In parallel with these developments, artists and bohemians — mainly in Europe — were testing mescaline’s creative potential. Psychiatrists and psychologists jumped onto that bandwagon. They administered it to writers, artists, philosophers; presented them with intellectual stimuli; and observed their responses. But as before, no pattern emerged. One British surrealist painter of the 1930s, Julian Trevelyan, found ingestion inspiring; another, Basil Beaumont, experienced “excruciating pain and fear”. French philosopher Jean-Paul Sartre entered a grotesque hell, whereas British writer Aldous Huxley tripped into a magnificent world of expanded consciousness, described in his influential 1954 book The Doors of Perception.

Jay reports other, more surprising, enthusiasts. One was Frederick Smith, who in 1914 became head of the Reorganized Church of Jesus Christ of Latter-Day Saints, now the Community of Christ. Smith promoted the use of peyote during services, to induce the religious ecstasy he said he had experienced at ceremonies of various Native American nations.

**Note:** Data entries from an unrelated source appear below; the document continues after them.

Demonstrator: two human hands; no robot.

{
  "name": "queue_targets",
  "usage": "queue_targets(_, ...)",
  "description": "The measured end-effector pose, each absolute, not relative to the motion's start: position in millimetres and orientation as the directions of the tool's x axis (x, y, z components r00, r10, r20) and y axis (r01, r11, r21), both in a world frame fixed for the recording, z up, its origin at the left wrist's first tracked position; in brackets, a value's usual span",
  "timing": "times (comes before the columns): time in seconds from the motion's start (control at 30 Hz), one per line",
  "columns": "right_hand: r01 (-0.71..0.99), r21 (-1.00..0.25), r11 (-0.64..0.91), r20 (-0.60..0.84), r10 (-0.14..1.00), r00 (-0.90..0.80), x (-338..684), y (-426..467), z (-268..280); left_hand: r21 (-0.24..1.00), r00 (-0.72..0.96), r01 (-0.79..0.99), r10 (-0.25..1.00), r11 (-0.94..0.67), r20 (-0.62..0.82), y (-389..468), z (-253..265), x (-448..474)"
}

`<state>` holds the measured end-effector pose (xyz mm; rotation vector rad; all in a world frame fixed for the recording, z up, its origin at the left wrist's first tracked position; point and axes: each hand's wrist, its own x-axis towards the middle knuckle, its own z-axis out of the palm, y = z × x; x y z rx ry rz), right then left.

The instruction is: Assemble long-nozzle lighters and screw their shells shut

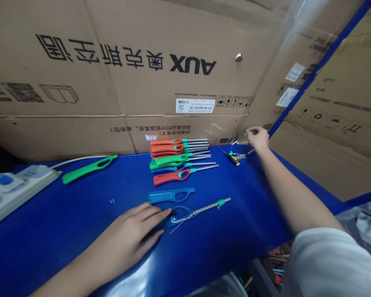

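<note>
My left hand is closed over the handle end of an opened blue lighter shell on the table. A metal lighter tube with thin white wires extends from that shell to the right, and a teal clip sits near its tip. Above it lies the other blue shell half, not touched by either hand. Far right, by the cardboard, my right hand is raised with its fingers pinched; a small teal plastic piece shows at the fingertips.
Several long-nosed lighters in orange, green, blue and red lie stacked at the back. Right of them is a black-and-yellow screwdriver. At left are a green shell half and a white power strip. Cardboard walls border the blue table.
</note>
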<state>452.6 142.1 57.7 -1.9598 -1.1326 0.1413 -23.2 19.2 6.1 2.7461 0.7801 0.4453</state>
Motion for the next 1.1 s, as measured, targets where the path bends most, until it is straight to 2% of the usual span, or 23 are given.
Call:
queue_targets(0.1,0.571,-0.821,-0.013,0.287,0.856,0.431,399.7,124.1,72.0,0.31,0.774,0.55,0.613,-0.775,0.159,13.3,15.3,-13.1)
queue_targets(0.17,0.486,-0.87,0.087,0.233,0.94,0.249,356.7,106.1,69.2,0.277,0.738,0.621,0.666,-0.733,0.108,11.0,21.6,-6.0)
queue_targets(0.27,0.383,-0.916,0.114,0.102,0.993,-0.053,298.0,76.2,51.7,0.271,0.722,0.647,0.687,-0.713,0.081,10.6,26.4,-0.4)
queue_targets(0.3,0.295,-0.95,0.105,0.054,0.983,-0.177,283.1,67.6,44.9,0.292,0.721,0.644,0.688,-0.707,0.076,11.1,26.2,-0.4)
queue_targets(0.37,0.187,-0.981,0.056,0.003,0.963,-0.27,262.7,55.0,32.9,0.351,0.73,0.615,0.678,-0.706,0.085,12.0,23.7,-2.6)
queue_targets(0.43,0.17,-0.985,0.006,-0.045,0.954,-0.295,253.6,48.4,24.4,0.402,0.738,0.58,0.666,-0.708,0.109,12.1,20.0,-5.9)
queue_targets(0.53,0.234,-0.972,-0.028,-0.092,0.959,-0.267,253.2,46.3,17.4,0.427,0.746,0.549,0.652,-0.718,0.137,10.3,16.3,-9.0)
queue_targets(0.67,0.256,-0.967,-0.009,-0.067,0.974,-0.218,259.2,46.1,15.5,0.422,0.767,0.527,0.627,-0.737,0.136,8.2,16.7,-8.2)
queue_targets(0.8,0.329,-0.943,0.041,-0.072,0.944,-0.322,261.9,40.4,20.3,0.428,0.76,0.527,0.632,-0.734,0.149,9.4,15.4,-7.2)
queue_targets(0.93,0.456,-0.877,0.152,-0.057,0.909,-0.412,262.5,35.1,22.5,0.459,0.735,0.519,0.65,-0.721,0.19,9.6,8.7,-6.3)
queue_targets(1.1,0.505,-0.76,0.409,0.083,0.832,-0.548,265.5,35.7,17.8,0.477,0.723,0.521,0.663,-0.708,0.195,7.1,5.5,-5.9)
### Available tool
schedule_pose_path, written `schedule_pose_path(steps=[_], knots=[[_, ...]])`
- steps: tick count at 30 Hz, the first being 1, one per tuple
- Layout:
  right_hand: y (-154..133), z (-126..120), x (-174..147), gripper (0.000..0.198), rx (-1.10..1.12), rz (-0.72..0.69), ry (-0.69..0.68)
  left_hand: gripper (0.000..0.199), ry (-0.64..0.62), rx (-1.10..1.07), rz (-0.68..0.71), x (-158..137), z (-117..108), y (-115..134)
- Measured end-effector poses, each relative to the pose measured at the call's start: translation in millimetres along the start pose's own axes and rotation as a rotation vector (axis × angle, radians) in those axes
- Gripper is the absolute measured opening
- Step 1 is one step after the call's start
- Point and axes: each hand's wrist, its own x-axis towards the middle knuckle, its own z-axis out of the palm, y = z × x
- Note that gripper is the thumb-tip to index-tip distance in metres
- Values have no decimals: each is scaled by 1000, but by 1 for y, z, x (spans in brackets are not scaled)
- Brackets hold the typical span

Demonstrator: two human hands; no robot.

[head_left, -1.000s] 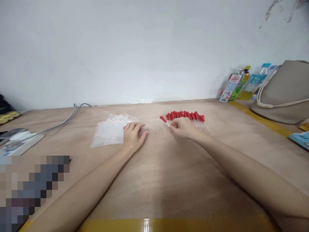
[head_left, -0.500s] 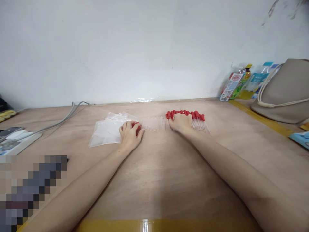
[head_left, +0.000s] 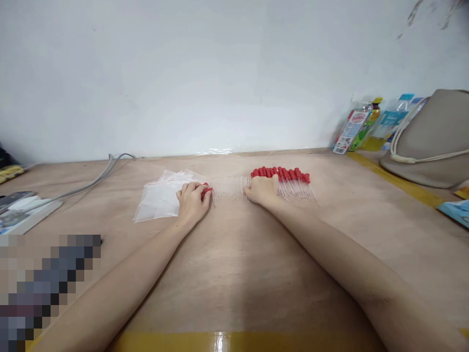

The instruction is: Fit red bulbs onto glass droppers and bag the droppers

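Observation:
My left hand (head_left: 193, 198) is closed around a few small red pieces (head_left: 207, 189), which show between its thumb and fingers. It rests at the right edge of a stack of clear plastic bags (head_left: 157, 198). My right hand (head_left: 263, 189) is closed in a pinch at the right end of a row of thin clear sticks (head_left: 229, 187); what its fingertips hold is too small to make out. Behind and right of it lies a row of thin clear sticks with red ends (head_left: 293, 175), side by side, red ends toward the wall. My right hand hides part of this row.
Bottles (head_left: 384, 124) and a drink carton (head_left: 351, 131) stand at the back right, beside a grey-beige bag (head_left: 432, 139). A grey cable (head_left: 91, 186) runs to a white power strip (head_left: 44, 212) on the left. Yellow tape (head_left: 176, 341) crosses the table's near edge.
My right hand has moved left, from the red-ended row toward the bare clear sticks, uncovering more red-ended sticks. My left hand has shifted slightly left, still closed on the red pieces.

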Motion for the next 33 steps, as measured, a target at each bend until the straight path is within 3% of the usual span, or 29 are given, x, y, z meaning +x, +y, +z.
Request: schedule_pose_path(steps=[10,13,17,22,26,30,33], knots=[[-8,-3,4,26,22,57,-77,13,107,-27,30,-2,-3,6],[-5,-2,1,27,50,47,-29,13,93,-59,55,-2,-3,5],[1,-1,-10,27,104,17,149,13,54,-77,46,-1,-2,2],[23,7,-35,23,226,-175,360,11,88,-83,27,1,-4,2],[44,13,-57,20,371,-406,393,22,162,-234,109,-6,-7,10],[52,10,-71,23,449,-580,398,23,3,-434,294,-21,-12,32],[51,8,-74,22,446,-623,379,21,-122,-499,308,-30,-15,46]])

During the Second World War, mescaline saw use in the infamous human experimentation programme of the Third Reich. Nazi physician Kurt Plötner forced concentration-camp prisoners to take mescaline to see whether it would serve as a ‘truth serum’ during interrogation. The US Office of Strategic Services, forerunner of the CIA, was testing mescaline as a ‘truth drug’ around the same time. However, the concept was quickly rejected: the nausea stopped participants trusting their interrogators. The CIA later recruited Plötner for a project that evolved into the mind-control programme MKUltra.

LSD took mescaline’s research crown from the 1950s onwards (see M. Jay Nature 497, 435–436; 2013). But its reign, too, petered out, under pressure from the drug-control lobby during the 1970s. In the past decade or so, as Michael Pollan’s 2018 How to Change Your Mind chronicled, a smattering of research using hallucinogens has resumed. Mescaline is not among them.

This book is not always a simple read, with bit players jumping in and out and timelines sometimes hard to follow. The detailed descriptions of individuals’ subjective experiences can overwhelm. But Jay deftly sets down the cultural and scientific history of mescaline in its heyday: a curious chronicle that deserves not to be forgotten.